La vogue actuelle du multimédia et d'Internet ne doit pas faire oublier que la construction des connaissances individuelles exige d'autres moyens que la simple navigation libre dans une base d'information, fût-elle hypermédia, ou que l'échange de messages électroniques, fût-ce via un réseau planétaire. Il est normal que l'intuition des didacticiens joue en faveur des outils innovants, mais les vertus éducatives réelles de ces derniers doivent être recherchées au-delà des premières intuitions. Le crédit accordé un peu vite à la dérive ou au zapping par association d'idées sur Internet ou dans un cédérom, fait courir le risque d'une certaine régression dans l'usage pédagogique des technologies.

Nous entrons dans une époque charnière, pleine de promesses et d'incertitudes. Dans ces circonstances, l'analyse de l'évolution des représentations et des pratiques doit être conduite en référence, d'une part aux résultats de la recherche, d'autre part à l'évolution des pratiques de terrain, non pas des pratiques expérimentales qui se tiennent ponctuellement dans des pseudo écoles-laboratoires mais des pratiques authentiques qui s'inscrivent dans la durée vraie de la relation pédagogique. De ces évolutions, les grands médias ne pourront jamais rendre compte que de façon anecdotique et le plus souvent sous l'angle institutionnel ou sociologique. La recherche pédagogique, dominée au cours des dernières décennies par la vision fonctionnaliste et individualiste des sciences cognitives, s'attache davantage aujourd'hui à rendre compte des composantes culturelles et relationnelles du processus d'apprentissage. De plus en plus, elle tourne ses regards vers des écoles de pensée dont la domination du modèle piagétien l'avait tenu éloignée, celle des russes Luria et Vygotsky, de l'américain Bruner, des français Wallon et Meyerson. Ces modèles déplacent le point focal de la recherche, d'une part vers la relation entre les sujets, enseignants et élèves, d'autre part vers l'activité du sujet apprenant, non plus dirigée vers un savoir désincarné, mais au prise avec des objets bien réels qui médiatisent sa relation avec le monde.

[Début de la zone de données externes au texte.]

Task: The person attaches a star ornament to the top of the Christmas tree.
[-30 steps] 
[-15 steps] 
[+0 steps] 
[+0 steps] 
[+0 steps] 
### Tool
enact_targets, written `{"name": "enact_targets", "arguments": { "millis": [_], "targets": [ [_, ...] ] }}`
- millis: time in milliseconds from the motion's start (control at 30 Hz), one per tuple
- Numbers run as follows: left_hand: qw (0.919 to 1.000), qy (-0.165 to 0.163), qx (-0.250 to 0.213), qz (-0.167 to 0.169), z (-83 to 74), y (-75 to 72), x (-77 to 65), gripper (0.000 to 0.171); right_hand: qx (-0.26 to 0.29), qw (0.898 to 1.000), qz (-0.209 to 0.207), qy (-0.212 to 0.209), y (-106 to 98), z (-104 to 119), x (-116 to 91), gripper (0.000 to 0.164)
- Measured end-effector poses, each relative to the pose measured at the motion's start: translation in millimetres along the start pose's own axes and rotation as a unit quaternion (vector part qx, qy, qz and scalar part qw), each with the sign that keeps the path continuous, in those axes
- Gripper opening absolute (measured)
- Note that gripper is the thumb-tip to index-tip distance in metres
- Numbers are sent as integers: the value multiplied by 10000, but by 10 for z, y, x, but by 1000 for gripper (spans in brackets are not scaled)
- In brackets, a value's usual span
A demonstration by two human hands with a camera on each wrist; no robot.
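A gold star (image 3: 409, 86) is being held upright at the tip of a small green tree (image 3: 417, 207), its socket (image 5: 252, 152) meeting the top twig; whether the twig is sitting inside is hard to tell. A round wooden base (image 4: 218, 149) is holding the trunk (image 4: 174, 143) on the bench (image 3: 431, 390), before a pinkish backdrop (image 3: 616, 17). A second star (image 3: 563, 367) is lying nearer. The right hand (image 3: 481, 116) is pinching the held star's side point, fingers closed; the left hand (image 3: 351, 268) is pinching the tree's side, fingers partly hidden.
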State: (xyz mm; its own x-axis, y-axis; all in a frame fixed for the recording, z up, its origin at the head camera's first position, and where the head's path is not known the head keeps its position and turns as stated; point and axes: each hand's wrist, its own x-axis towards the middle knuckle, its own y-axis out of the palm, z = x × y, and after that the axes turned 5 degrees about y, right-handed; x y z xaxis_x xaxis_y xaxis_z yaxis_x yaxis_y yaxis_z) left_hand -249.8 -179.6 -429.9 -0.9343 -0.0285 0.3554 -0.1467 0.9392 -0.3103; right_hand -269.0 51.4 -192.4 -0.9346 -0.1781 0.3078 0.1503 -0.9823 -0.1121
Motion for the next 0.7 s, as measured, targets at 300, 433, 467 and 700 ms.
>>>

Le multimédia et les réseaux de télécommunication offrent aujourd'hui aux créateurs d'applications et aux enseignants, des moyens très puissants pour enrichir l'environnement d'apprentissage des élèves, dans les contenus comme dans les possibilités d'échanges et de création. C'est l'un des mérites principaux de cet ouvrage que de présenter le panorama des analyses et des observations qui sont aujourd'hui celles des chercheurs et des praticiens dans ce domaine. Les récits d'observations et d'usages, les analyses qu'en font les experts reconnus qui signent cet ouvrage, leurs interrogations et leurs convictions, constituent une matière riche, pour les spécialistes, les enseignants, les auteurs d'applications, mais également pour les responsables politiques qu'il faut sans cesse convaincre que l'investissement technologique, bien employé, peut aider l'école à continuer de remplir sa mission dans un monde qui change.